There are multiple clear tests to determine whether the observations are dealing with Bernoulli process or something else.

What you describe here is some twisted outlook into Law of large numbers which has nothing to do with randomness, gambler’s fallacy or anything statistical and is another pretense of some common sense household concept. All references are there is the wiki, just waiting for anybody to be read. Alas, nobody bothers. Which is probably OK.

Now, we have some new definition of random. It defies everything the sages have conceptualized but why would anyone care. :wink:

Now, the more I think about the power of this definition, the more I tend to admire the logic. If you cannot predict something, it means that this something is random. Indeed, a paradox. I always thought for some reason that random is actually quite predictable and is well studied and understood. While indeed it is a completely mysterious new entity. :wink:

UK, I know exactly what I am talking about.
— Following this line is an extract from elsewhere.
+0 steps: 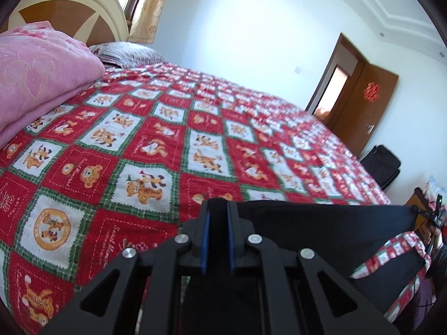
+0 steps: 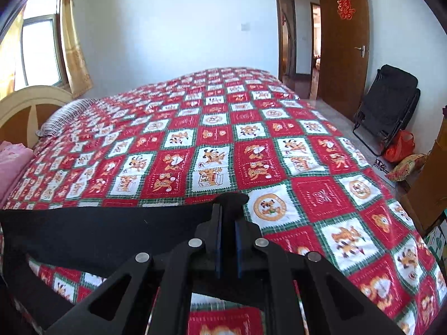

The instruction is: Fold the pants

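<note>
Pants point(image 1: 321, 223) stretched taut above the near edge of the bed point(image 1: 167, 128), left gripper point(image 1: 218, 209) and right gripper point(image 2: 229, 209) each with fingers clamped on an opposite end, probably to spread them flat.

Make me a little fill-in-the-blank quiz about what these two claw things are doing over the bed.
1. Both grippers, left gripper and right gripper, clamp the ____ pants.
2. The pants stretch ____ the two grippers.
3. The bedspread shows cartoon ____.
4. The folded blanket is ____.

Missing: black; between; bears; pink
</note>
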A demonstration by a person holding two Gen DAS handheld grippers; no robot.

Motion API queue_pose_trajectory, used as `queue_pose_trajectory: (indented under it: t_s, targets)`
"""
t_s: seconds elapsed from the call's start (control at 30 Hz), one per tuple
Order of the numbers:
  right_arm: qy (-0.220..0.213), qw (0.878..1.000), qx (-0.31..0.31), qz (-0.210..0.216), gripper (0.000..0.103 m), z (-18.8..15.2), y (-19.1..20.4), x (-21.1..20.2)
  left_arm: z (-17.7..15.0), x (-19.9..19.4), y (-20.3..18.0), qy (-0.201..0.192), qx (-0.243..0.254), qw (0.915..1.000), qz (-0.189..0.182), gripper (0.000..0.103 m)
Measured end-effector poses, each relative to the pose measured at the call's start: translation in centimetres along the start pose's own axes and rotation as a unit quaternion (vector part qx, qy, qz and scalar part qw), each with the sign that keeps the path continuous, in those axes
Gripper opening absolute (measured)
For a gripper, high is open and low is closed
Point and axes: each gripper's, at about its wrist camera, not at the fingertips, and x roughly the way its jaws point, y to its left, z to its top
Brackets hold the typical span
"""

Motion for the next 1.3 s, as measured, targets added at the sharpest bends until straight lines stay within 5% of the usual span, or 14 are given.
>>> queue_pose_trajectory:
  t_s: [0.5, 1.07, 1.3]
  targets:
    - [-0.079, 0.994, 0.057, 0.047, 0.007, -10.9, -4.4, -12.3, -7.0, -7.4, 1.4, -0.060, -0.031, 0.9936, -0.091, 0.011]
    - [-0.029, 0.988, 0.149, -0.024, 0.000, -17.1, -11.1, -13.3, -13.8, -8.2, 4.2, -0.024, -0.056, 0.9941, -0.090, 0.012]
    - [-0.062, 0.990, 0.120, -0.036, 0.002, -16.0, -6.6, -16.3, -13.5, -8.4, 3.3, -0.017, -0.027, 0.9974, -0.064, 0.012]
Pintos used to blow up when they were rear ended.

They used steel in their construction.

To conclude that they blow up because the steel was bad (wrong alloy combination, bad heat treatment or whatever) would be incorrect. They blew up because of the placement of the fuel tank, design of the rear end of the car, and lack of other safety features.

Perfect steel would not have prevented this.

Pseudo-random number generators are like the steel. They still have to be used properly. Almost all of the types of bugs gamers attribute to “RNG” are actually in the game logic consuming the generated sequence, not in the sequence itself.


I did say I was vastly over simplifying, and only looking at the indicator case where no heads come up to make the logic clear.

The baysian method that is described in the wiki article Checking whether a coin is fair is precisely and exactly a correct, generalized, and formal description of what I outlined. It specifically involves taking actual trials, and comparing the probability of the achieved outcome to the predicted probability, to get a confidence level or statistical likelihood that the process is fair.

Anyone who can read and appreciate the article certainly should, and I hope everyone will.

I think my explanation helps people who don’t want to or cannot interpret the math in the article a good flavor for the shape of the argument.